Install HDInsight Tools in Azure Toolkit for Eclipse

HDInsight Tools for Eclipse is available as part of Azure Toolkit for Eclipse. For installation instructions, see Installing Azure Toolkit for Eclipse.

Sign in to your Azure subscription

  1. Start the Eclipse IDE and open Azure Explorer. On the Window menu, click Show View, and then click Other. In the dialog box that opens, expand Azure, click Azure Explorer, and then click OK.

    Show View dialog box

  2. Right-click the Azure node, and then click Sign in.
  3. In the Azure Sign In dialog box, choose the authentication method, click Sign in, and enter your Azure credentials.

    Azure Sign In dialog box

  4. After you're signed in, the Select Subscriptions dialog box lists all the Azure subscriptions associated with the credentials. Click Select to close the dialog box.

    Select Subscriptions dialog box

  5. On the Azure Explorer tab, expand HDInsight to see the HDInsight Spark clusters under your subscription.

    HDInsight Spark clusters in Azure Explorer

  6. You can further expand a cluster name node to see the resources (for example, storage accounts) associated with the cluster.

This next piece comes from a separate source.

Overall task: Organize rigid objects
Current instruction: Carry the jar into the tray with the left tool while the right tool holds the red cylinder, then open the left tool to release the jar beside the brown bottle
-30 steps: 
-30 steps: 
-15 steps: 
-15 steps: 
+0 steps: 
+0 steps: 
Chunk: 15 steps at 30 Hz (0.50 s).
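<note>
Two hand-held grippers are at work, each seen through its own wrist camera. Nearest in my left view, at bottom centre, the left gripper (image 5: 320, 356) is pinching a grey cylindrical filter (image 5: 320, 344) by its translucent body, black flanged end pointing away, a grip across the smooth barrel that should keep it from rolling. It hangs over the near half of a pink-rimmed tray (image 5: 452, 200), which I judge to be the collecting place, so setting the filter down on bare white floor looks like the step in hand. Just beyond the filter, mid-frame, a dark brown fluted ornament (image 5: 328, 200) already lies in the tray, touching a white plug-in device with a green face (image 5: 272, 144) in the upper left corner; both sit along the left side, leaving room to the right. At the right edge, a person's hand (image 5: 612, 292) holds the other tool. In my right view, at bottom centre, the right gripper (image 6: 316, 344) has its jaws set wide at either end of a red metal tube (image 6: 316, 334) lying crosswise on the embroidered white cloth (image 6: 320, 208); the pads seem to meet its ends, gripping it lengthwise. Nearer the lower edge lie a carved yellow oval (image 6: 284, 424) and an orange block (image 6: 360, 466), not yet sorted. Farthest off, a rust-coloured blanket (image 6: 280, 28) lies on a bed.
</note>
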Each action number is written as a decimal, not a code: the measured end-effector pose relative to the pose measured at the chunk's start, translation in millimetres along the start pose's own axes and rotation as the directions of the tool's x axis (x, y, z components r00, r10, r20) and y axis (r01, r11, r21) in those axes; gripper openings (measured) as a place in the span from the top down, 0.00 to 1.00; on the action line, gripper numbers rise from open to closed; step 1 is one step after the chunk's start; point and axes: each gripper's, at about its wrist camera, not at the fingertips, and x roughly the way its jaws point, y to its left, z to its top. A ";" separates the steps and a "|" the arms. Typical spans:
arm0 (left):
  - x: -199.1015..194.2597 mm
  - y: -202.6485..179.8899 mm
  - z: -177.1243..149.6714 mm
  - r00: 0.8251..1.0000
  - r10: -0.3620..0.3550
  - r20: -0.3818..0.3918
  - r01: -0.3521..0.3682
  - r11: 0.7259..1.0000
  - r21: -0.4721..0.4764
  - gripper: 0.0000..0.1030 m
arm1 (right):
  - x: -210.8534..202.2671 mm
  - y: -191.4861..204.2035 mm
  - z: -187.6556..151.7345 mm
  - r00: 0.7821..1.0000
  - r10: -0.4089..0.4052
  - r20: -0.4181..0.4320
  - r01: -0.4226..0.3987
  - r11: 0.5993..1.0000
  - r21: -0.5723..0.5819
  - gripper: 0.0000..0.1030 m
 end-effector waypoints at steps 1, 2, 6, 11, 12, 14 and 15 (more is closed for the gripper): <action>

    Expanding a cluster name to see resources

Set up a Spark Scala project for an HDInsight Spark cluster

  1. In the Eclipse IDE workspace, click File, click New, and then click Project.
  2. In the New Project wizard, expand HDInsight, select Spark on HDInsight (Scala), and then click Next.

    Selecting the Spark on HDInsight (Scala) project

  3. In the New HDInsight Scala Project dialog box, provide the following values, and then click Next:

    • Enter a name for the project.
    • In the JRE area, make sure that Use an execution environment JRE is set to JavaSE-1.7 or later.
    • Make sure that Spark SDK is set to the location where you downloaded the SDK. The link to the download location is included in the prerequisites earlier in this article. You can also download the SDK from the link included in the dialog box.

      New HDInsight Scala Project dialog box

  4. In the next dialog box, click the Libraries tab and keep the defaults, and then click Finish.

    Libraries tab

Run a Spark Scala application on an Azure Data Lake Store cluster

If you want to submit an application to Azure Data Lake Store, you must choose Interactive mode during the Azure sign-in process.

Interactive option at sign-in

Create a Scala application for an HDInsight Spark cluster

  1. In the Eclipse IDE, from Package Explorer, expand the project that you created earlier, right-click src, point to New, and then click Other.
  2. In the Select a wizard dialog box, expand Scala Wizards, click Scala Object, and then click Next.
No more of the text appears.